Fantastic. I remember watching a discovery channel doco about war dogs in Vietnam and how when the war was over the dogs had to stay while their masters were sent home. It was one of the most heart wrenching documentaries I've ever seen, listening to the former masters of these dogs talk of the unbelievable pain they felt when being forced to leave their best friend behind, and they spoke as if they really were best friends - not knowing what was to become of them, and never knowing whatever became of them. If I recall correctly, one of the masters refused to leave his dog behind and stayed in Vietnam, I could be wrong though.
posted by Jase_B at 7:57 AM on November 25, 2004


...heroic animals who served in the British Armed Forces...
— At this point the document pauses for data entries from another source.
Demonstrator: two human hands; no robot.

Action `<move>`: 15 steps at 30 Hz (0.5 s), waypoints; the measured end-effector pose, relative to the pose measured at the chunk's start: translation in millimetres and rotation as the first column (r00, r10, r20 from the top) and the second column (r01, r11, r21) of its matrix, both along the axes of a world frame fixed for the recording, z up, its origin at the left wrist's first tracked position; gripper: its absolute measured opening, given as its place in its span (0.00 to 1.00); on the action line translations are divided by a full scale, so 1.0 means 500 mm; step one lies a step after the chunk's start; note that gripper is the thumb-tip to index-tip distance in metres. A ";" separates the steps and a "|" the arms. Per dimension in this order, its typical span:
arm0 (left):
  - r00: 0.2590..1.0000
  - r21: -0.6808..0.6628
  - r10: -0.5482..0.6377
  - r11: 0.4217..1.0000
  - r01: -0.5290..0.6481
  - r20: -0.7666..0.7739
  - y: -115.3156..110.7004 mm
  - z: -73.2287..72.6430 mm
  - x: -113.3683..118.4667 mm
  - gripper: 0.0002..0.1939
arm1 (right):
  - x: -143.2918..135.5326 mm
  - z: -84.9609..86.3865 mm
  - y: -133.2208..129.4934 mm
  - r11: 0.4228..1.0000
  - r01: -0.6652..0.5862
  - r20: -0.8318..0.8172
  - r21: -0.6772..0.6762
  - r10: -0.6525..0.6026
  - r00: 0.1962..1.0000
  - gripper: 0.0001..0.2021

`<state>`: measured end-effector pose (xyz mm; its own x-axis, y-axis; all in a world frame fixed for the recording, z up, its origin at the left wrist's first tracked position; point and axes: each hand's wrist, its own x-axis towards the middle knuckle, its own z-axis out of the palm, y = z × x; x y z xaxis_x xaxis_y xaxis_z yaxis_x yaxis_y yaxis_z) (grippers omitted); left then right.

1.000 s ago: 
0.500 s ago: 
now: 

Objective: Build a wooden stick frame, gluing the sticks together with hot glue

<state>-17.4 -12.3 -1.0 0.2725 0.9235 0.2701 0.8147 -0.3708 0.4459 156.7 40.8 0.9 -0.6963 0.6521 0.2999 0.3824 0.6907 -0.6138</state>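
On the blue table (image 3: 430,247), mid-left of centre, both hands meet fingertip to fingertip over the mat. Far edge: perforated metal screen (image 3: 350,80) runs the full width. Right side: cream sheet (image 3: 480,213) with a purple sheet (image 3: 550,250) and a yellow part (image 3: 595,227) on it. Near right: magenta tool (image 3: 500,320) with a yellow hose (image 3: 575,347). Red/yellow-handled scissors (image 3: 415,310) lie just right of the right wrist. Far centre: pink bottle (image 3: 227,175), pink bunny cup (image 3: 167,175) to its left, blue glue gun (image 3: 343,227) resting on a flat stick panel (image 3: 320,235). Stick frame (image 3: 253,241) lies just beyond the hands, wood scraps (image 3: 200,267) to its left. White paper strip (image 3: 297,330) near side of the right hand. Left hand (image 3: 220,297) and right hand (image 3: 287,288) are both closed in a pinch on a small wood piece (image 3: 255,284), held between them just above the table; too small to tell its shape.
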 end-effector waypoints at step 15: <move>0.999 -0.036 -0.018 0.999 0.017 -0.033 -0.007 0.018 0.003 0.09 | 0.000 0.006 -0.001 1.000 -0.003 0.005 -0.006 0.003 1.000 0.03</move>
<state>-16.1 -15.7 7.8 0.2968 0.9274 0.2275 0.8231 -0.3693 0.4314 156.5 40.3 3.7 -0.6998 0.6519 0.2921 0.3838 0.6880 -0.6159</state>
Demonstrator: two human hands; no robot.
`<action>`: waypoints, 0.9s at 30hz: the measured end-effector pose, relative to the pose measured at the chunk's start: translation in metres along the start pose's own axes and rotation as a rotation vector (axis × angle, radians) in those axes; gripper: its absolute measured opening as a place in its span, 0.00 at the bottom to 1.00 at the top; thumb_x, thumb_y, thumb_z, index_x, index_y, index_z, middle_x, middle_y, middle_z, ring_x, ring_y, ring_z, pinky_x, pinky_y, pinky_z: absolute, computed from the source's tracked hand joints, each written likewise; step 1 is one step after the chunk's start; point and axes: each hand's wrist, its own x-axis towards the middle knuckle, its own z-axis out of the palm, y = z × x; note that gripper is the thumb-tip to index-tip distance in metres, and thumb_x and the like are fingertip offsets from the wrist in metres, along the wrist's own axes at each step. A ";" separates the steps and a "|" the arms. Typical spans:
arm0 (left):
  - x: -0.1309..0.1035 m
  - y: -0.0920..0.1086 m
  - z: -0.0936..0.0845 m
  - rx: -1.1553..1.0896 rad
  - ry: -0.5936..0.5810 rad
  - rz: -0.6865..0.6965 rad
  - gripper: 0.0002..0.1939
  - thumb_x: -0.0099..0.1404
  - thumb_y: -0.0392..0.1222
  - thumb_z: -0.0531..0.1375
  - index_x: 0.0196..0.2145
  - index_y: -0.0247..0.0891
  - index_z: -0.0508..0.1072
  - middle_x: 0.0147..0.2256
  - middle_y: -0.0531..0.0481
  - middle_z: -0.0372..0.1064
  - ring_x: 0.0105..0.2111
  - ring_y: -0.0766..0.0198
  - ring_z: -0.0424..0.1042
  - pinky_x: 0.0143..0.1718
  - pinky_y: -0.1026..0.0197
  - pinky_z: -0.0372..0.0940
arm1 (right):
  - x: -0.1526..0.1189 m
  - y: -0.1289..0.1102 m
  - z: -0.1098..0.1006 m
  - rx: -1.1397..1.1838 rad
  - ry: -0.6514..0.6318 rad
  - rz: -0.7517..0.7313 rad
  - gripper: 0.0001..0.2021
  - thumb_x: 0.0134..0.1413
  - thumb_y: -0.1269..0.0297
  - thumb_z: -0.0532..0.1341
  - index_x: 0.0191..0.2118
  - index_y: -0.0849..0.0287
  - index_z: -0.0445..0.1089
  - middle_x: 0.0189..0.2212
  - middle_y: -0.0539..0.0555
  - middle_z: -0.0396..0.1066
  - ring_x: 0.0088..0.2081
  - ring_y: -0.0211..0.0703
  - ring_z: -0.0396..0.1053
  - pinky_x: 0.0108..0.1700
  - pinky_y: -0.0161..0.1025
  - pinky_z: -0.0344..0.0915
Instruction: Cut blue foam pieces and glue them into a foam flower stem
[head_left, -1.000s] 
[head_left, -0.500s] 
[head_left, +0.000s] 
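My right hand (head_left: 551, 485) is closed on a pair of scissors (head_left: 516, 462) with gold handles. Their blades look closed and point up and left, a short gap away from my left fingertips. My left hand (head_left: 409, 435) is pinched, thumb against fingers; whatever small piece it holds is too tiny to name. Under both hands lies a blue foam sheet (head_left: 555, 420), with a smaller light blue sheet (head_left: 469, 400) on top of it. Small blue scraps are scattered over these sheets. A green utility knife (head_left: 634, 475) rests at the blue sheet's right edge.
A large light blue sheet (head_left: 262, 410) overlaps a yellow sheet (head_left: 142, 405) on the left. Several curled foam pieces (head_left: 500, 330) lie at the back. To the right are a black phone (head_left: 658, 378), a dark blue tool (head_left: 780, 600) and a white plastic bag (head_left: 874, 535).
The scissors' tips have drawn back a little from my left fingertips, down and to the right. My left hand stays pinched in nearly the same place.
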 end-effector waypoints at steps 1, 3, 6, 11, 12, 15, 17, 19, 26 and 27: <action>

We seem to be confusing "hero" and "victim."
posted by ba at 8:42 AM on November 25, 2004


That's some good stuff, thanks for the post. What is also sad is the fate of the war dogs in Vietnam who survived the battlefield.

This reminds of what I think was a rare political / current events sequence in Charles Schulz's Peanuts strip. Snoopy had to give a speech at a beagle convention and a riot broke out when people (dogs?) protested about the pooches not coming home from Vietnam.
posted by marxchivist at 9:09 AM on November 25, 2004


Fantastic and touching post. Thanks.
posted by wolftrouble at 9:44 AM on November 25, 2004


On behalf of all canines, I thank you. Dogs, like MeFites, find few things in life as satisfying as a good post.
posted by weapons-grade pandemonium at 9:58 AM on November 25, 2004


Thanks for the great post.
posted by dazed_one at 2:31 PM on November 25, 2004


Both me and my lazy, spoiled English sheepdog thank you for this post:-)
posted by invisible ink at 3:02 PM on November 25, 2004


The best way to thank them is to not throw any more of them out in front of bullets.
posted by Vulpyne at 3:07 PM on November 25, 2004


So I guess it's only me that finds this 'memorial for animals' thing a tiny bit pathetic? I say this as an animal lover and a vegetarian, but for goodness sake, I feel this should be kept in perspective. They're spending a million quid plus to honour glow worms, while pensioners who struggled through those wars die of hypothermia because they can't afford to pay their gas bill. Hmmmm.

Just sayin'.
posted by MrMustard at 4:41 PM on November 25, 2004


Surely Buster the Army Dog served with honour...

/nitpick
posted by pompomtom at 4:55 PM on November 25, 2004


pompomtom: As the dog was a Brit, it was definitely honour.
posted by MrMustard at 4:59 PM on November 25, 2004


wooouf wooouf
posted by matteo at 5:00 PM on November 25, 2004


We seem to be confusing "hero" and "victim."
The best way to thank them is to not throw any more of them out in front of bullets.

my sentiments exactly.

They're spending a million quid plus to honour glow worms, while pensioners who struggled through those wars die of hypothermia because they can't afford to pay their gas bill. Hmmmm.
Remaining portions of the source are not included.